ミスチルの約3年ぶりの新作。個人的には、キャリアの第一線から(結果的に)離れた人間が、「今の第一線というもの・今の自分たちが積み重ねてきたもの・一方で今の自分が持ち合わせていないものの狭間なの中で苦しんで、それでも自分たちとはこう思うんですよ」と言っているように感じた一枚。

この年齢になって、自分がどう生きるかを考えさせられる(主体的に考えているようにも思うが)ことが多く、そうした時に外部刺激の力を借りることが少なくないわけだけど、だいたいは過程のその先の話が多いように思っているんですよね(自分の理解・解釈力の欠如な可能性はある)。

それも、その先の話は手を動かして光になるパターンか・手を動かして修羅になるか・それか止めるという選択肢をとるかに収束することが多いように感じている。勿論それ自体はまだ見ぬ未来に向けて進む動機づけにはなるんだが、一方で態度を保留しつつ意思表示をする、という在り方もあっていいように思っていて。

で、それを繊細で・鋭利で・でも分かりやすい音楽という自分たちが今まで紡いできたものに載せてアウトプットしているのもアツいな、と。

入りからずっといい曲が続くんだけど、そういう内面的なところがよかった一枚。ビッグバンドの新作なので、曲紹介とかはそこら辺の有識者やヲタクたちがやっているものをみてください。

あ、でもシンプルに音がよすぎてビビるのでそこは注目。

 


9.This is why / Paramore

This Is Why

This Is Why

これは、「音楽を聴くのってやっぱり楽しいなと思えた」というシンプルかつごく個人的な理由でランクイン。

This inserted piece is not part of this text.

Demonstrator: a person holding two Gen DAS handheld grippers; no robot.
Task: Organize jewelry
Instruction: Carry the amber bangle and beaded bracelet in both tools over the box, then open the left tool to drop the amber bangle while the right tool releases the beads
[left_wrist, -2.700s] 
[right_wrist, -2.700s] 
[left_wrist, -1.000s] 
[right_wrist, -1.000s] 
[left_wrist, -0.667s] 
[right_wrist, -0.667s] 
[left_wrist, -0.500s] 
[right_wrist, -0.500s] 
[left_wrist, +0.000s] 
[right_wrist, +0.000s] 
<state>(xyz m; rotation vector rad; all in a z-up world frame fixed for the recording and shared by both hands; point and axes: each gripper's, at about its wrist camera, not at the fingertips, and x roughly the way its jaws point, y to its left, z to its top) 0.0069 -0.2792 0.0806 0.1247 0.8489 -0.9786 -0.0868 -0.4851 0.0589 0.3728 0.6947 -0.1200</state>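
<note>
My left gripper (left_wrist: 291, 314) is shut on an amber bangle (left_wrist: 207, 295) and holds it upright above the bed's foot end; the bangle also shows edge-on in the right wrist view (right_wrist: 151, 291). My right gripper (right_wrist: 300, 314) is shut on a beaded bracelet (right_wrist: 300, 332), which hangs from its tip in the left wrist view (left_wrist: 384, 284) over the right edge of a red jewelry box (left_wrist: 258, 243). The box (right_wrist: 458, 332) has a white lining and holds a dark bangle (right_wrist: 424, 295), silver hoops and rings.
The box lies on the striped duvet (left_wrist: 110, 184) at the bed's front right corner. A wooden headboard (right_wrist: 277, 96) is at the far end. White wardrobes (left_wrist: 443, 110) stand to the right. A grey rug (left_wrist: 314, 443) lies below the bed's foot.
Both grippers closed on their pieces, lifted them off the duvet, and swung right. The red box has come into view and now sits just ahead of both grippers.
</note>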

色々と思うところがあり、「とにかく手を動かして、何かに触れて、知や経験それ自体を獲得していかなければ一生嫌いな自分のまま生きて、誇れる生き様なく死んじまうぞ」という思いのもと、去年までより積極的に多少の強制力を持ってでも音楽を聴こうとしていたのが今年(23年)のはじめ。

そんな中で、元々好きだったParamoreのアルバムがよすぎて、音楽を聴くという行為に自然とカムバックできたこと・積極的ではあっても必ずしも強制力を持って聴くことはしなくてもよいのでは?と思えたことがこの一年においてとても大きかったですね。

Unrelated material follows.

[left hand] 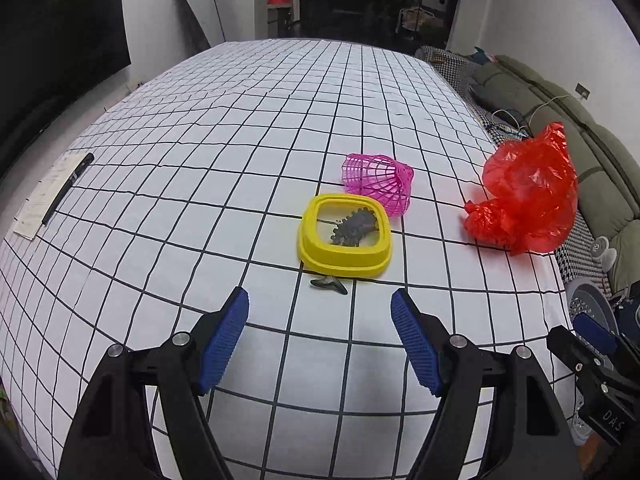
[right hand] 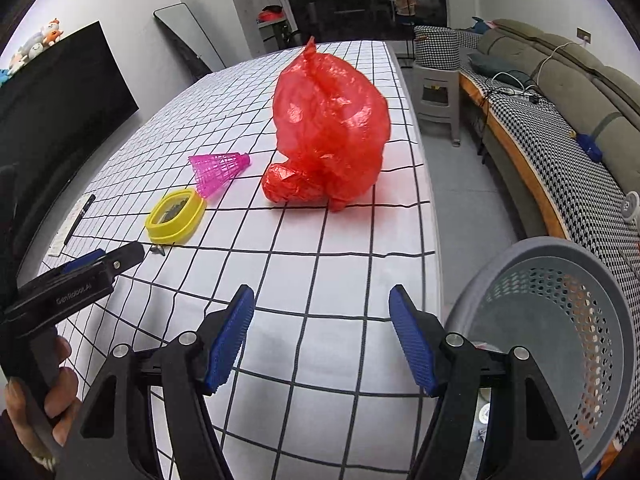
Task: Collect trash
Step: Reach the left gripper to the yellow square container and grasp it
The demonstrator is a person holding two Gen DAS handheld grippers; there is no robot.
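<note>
I have both sets of jaws spread wide and empty above the checked tabletop [right hand: 320, 280]. My right gripper [right hand: 322, 334] points at the red plastic bag [right hand: 328, 128], which sits crumpled near the tabletop's right edge, well apart from my pads. I judge it very light, soft and slick, so I would pinch a bunched fold or the twisted top rather than the smooth face. The grey perforated bin [right hand: 560, 340] stands just off the right edge. My left gripper [left hand: 320, 336] faces a small dark scrap [left hand: 329, 284], lying just in front of the yellow ring [left hand: 344, 236], with the pink shuttlecock [left hand: 378, 182] beyond. The scrap looks thin and flat, so it probably needs a low, close pinch
</note>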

アルバム全体としても、前作After Laughterでのポップでカラフルでちょっとオールドスクールなところと、前々作までの激烈でパワーポップのパワー成分が強めなところと、それらの止揚にたどり着ている感があって好きです。

曲順に聞いてなんぼな一枚。

 


8.大吉 / Summer Eye

シャムキャッツの夏目君がSummer Eye名義で出した一枚。これ、もしかしたら将来カルト的に人気になったりしないかな…?と思っている怪作。

個人的にシャムキャッツの優しくてポップだけど、そういう認識を持たれていることには真正面から受け止めない不思議な音楽がとても好きだったんですよね。

なので?、解散してそうした音楽の方向性から変わってしますのであれば別にソロ名義を聴くのも…と思っていたし、一方でそうしたシャムキャッツのそれと変わりない音楽なのであればそれはそれで聴く意味もないし…と矛盾しているけど確かに両立した感情を抱いていたのが解散直後。

ところが、何の気なしに聴いてみたらキラキラと輝くポップミュージックが、二字熟語のみの飾らないタイトルで並んでいてびっくりした。しかもじっくり聴いてみると中南米っぽい独特のリズム感だし、音はアシッドハウス(なのかな?)ぽいもので作られていて。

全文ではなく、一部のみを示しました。